# Instructions for the task
Without carrying over a single picture, write out the records below exactly.

Excerpted data START

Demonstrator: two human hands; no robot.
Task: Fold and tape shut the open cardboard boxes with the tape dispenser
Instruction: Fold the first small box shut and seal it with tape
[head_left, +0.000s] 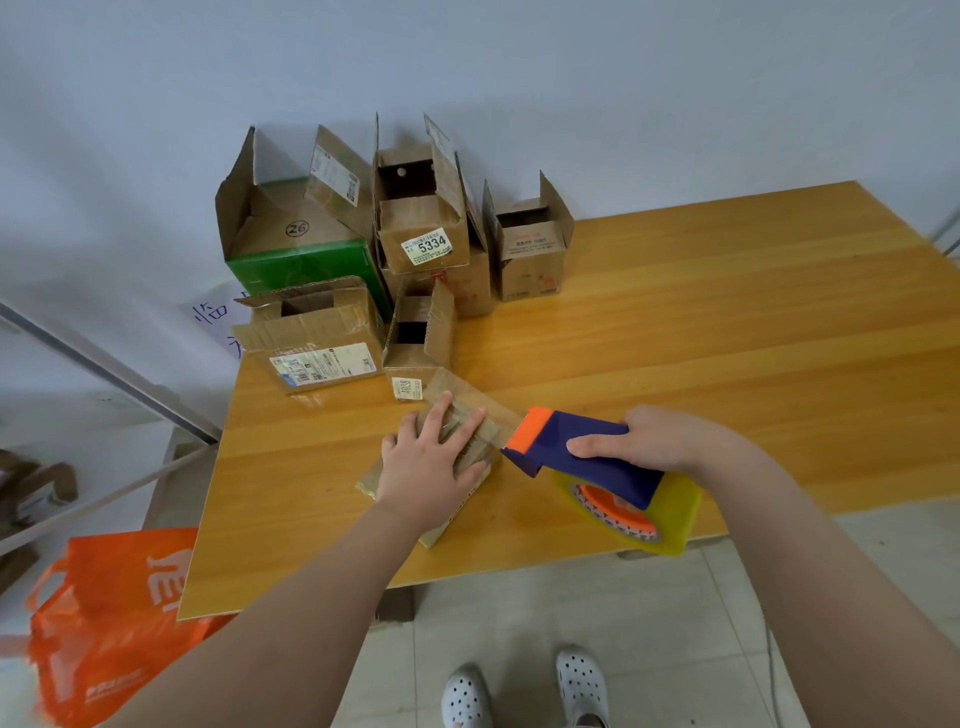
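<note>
Left hand (431, 467) presses flat on the small box (480, 457) near the tabletop's (675, 312) front edge; right hand (660, 441) clamps the tape dispenser (587, 457), whose pull may shift the box

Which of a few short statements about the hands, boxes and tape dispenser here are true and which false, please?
1. The left hand presses flat on the small box. True.
2. The right hand holds scissors. False: it grips the tape dispenser.
3. The box labelled 5334 is taped shut. False: its flaps stand open.
4. An orange bag sits left of the table. True.
</note>
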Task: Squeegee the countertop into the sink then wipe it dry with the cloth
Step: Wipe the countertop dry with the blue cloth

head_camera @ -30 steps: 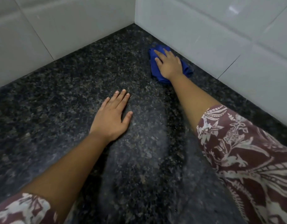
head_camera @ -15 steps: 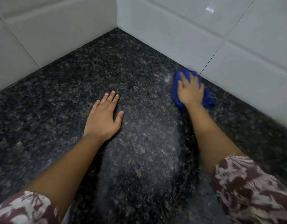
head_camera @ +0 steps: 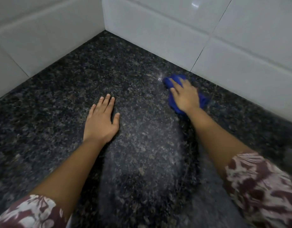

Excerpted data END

# Result
Demonstrator: two human hands; no robot.
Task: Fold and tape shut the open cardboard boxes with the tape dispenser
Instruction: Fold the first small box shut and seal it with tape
[head_left, +0.000s] 
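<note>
Left hand (431, 467) presses flat on the small box (480, 457) near the tabletop's (675, 312) front edge; right hand (660, 441) clamps the tape dispenser (587, 457), whose pull may shift the box

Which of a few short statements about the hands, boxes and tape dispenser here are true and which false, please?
1. The left hand presses flat on the small box. True.
2. The right hand holds scissors. False: it grips the tape dispenser.
3. The box labelled 5334 is taped shut. False: its flaps stand open.
4. An orange bag sits left of the table. True.
</note>
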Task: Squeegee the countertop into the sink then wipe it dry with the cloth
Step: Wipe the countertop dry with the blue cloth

head_camera @ -30 steps: 
head_camera @ -15 steps: 
head_camera @ +0 steps: 

The answer has been fully written out.